The Canadian researchers found that cardiolipin – a lipid molecule found in the mitochondrial membrane – helps ensure that a protein called α-synuclein folds properly. Misfolding of this protein leads to protein deposits that are the hallmark of Parkinson’s disease. These deposits are toxic to nerve cells that control voluntary movement. When too many of these deposits accumulate, nerve cells die.

“Identifying the crucial role cardiolipin plays in keeping these proteins functional means cardiolipin may represent a new target for the development of therapies against Parkinson’s disease,” explained Scott Ryan, Ph.D., a professor in the department of molecular and cellular biology at the University of Guelph. “Currently there are no treatments that stop nerve cells from dying.”

In this new study, the investigators used stem cells collected from people with the disease. The research team studied how nerve cells try to cope with misfolded α-synuclein.

“Using human pluripotent stem cells (hPSCs) that allow comparison of cells expressing mutant SNCA (encoding α-synuclein (α-syn)) with isogenic controls or SNCA-transgenic mice, we showed that SNCA-mutant neurons display fragmented mitochondria and accumulate α-syn deposits that cluster to mitochondrial membranes in response to exposure of cardiolipin on the mitochondrial surface,” the authors wrote. “Whereas exposed cardiolipin specifically binds to and facilitates refolding of α-syn fibrils, prolonged cardiolipin exposure in SNCA-mutants initiates recruitment of LC3 to the mitochondria and mitophagy.”

“We thought if we can better understand how cells normally fold α-synuclein, we may be able to exploit that process to dissolve these aggregates and slow the spread of the disease,” Dr. Ryan added.

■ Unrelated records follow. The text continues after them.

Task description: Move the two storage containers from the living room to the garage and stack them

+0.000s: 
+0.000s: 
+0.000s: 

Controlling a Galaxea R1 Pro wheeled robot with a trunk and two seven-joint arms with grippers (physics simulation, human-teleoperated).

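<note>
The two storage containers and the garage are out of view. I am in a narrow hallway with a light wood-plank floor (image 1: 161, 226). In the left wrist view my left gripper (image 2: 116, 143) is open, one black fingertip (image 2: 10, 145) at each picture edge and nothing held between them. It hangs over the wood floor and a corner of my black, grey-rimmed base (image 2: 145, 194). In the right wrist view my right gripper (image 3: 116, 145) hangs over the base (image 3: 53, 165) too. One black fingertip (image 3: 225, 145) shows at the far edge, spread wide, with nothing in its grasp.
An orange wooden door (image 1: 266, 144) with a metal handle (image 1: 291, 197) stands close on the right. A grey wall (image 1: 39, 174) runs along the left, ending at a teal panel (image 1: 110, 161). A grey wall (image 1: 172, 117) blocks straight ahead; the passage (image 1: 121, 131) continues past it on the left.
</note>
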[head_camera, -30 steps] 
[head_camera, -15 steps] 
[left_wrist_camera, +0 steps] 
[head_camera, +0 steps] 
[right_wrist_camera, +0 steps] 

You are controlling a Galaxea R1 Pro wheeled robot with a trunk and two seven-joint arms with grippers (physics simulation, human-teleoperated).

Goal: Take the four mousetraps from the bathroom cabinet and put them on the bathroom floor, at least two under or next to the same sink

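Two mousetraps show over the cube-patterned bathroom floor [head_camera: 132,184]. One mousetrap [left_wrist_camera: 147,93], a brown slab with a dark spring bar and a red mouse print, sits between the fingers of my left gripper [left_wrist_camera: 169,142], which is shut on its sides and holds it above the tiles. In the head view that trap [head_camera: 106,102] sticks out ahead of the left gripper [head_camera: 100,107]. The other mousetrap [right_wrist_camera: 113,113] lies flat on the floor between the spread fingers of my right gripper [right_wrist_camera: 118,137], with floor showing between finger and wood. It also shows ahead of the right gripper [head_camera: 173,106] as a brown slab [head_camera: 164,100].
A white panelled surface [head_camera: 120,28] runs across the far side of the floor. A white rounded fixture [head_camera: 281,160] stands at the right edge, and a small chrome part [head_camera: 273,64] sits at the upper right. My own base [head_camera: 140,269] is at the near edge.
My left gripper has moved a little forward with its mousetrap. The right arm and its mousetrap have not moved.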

The study revealed that, inside cells, α-synuclein binds to mitochondria, where cardiolipin resides. Cells use mitochondria to generate energy and drive metabolism. Normally, cardiolipin in mitochondria pulls synuclein out of toxic protein deposits and refolds it into a nontoxic shape.

Interestingly, the research team found that, in people with Parkinson’s disease, this process is overwhelmed over time and mitochondria are ultimately destroyed.

“As a result, the cells slowly die,” Dr. Ryan remarked. “Based on this finding, we now have a better understanding of why nerve cells die in Parkinson’s disease and how we might be able to intervene.”

Amazingly, the authors also found that “co-culture of SNCA-mutant neurons with their isogenic controls results in the transmission of α-syn pathology coincident with mitochondrial pathology in control neurons. Transmission of pathology is effectively blocked using an anti-α-syn monoclonal antibody (mAb), consistent with cell-to-cell seeding of α-syn.”

Understanding cardiolipin’s role in protein refolding helps provide the foundation blocks for building potential new therapies to slow progression of Parkinson’s disease.

“The hope is that we will be able to rescue locomotor deficits in an animal model. It’s a big step toward treating the cause of this disease,” Dr. Ryan concluded.